The Charles Chu Asian Art Reading Room reflects the long-standing interest of Dr. and Mrs. Niblack in Asian art together with their admiration for Charles Chu, himself an accomplished painter and revered teacher who came to the United States from China in 1945 and began the Chinese language program at Connecticut College in 1965 during the presidency of Charles E. Shain.
The room was designed by the Boston firm of Schwartz/Silver Architects from criteria prepared by a committee composed of Dr.
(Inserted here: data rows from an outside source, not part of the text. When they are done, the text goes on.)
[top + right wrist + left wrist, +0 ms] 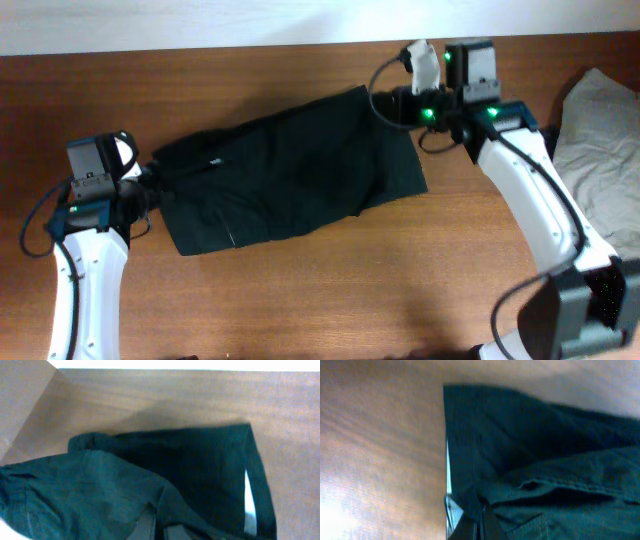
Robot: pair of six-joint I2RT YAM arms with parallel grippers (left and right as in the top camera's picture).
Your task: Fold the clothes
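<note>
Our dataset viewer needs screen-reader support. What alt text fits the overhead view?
Black shorts lie spread across a wooden table, the left hand and right hand each gripping one end. A pale grey cloth sits far right.

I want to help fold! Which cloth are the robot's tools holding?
The black soft fabric shorts, gripped at both ends. The crumpled light grey cloth lies untouched, far right.

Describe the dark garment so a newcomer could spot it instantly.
On the brown wooden table, look at the middle. The black shorts lie spread there. Unlike the pale grey cloth at the right edge, they are dark and much wider.
</note>
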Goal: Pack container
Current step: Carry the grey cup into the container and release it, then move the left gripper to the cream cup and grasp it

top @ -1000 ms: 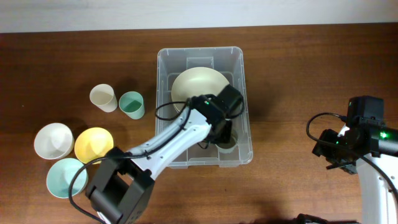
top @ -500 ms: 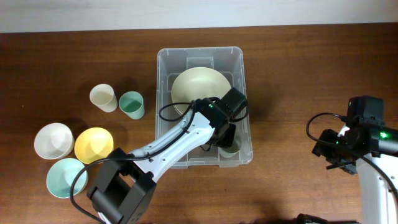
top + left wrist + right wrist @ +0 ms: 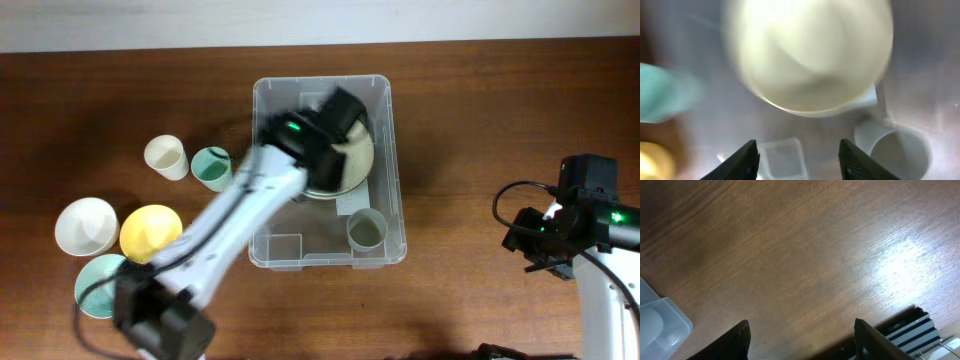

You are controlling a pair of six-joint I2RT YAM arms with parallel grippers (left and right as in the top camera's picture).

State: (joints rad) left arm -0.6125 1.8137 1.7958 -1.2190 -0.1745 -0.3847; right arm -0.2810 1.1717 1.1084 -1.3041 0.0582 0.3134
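White arm links (image 3: 215, 235) with black joints (image 3: 590, 180), looped black cables (image 3: 497, 208), green indicator lights (image 3: 293, 126), dark tapered jaws

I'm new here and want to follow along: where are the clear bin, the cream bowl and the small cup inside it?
clear bin (image 3: 397, 150), overhead view, right wall.
cream bowl (image 3: 357, 158), overhead view, uncovered right side.
small cup (image 3: 366, 231), overhead view, inside its open mouth.

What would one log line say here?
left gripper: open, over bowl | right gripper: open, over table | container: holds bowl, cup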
Niblack, Professor Chu, vice president for information services and college librarian W. Lee Hisle, special collections librarian Laurie Deredita, Dayton Associate Professor of Art History Abigail Van Slyck, May Buckley Sadowski '19 Professor of Psychology Ann Devlin, manager of planning, design and construction Steven George, and Bachman Clem '01. It was the architects' intent to design a serene and beautiful environment, to maintain the original openness of the space while creating a new coherence and unity, to establish a distinctive character for the room while preserving its relationship to the rest of the library, and to highlight the exhibited art while retaining the wide-angle view of the surrounding trees and grounds provided by the building's architects in 1976. Given the visibility of the room, both inside and outside the library, its design is also intended to intrigue and attract passersby. By emphasizing simplicity, tranquility and elegance, the Schwartz/Silver concept reflects the traditional Asian design principles so creatively embraced by Charles Chu in his own painting and in his curatorship of the Chu-Griffis Art Collection.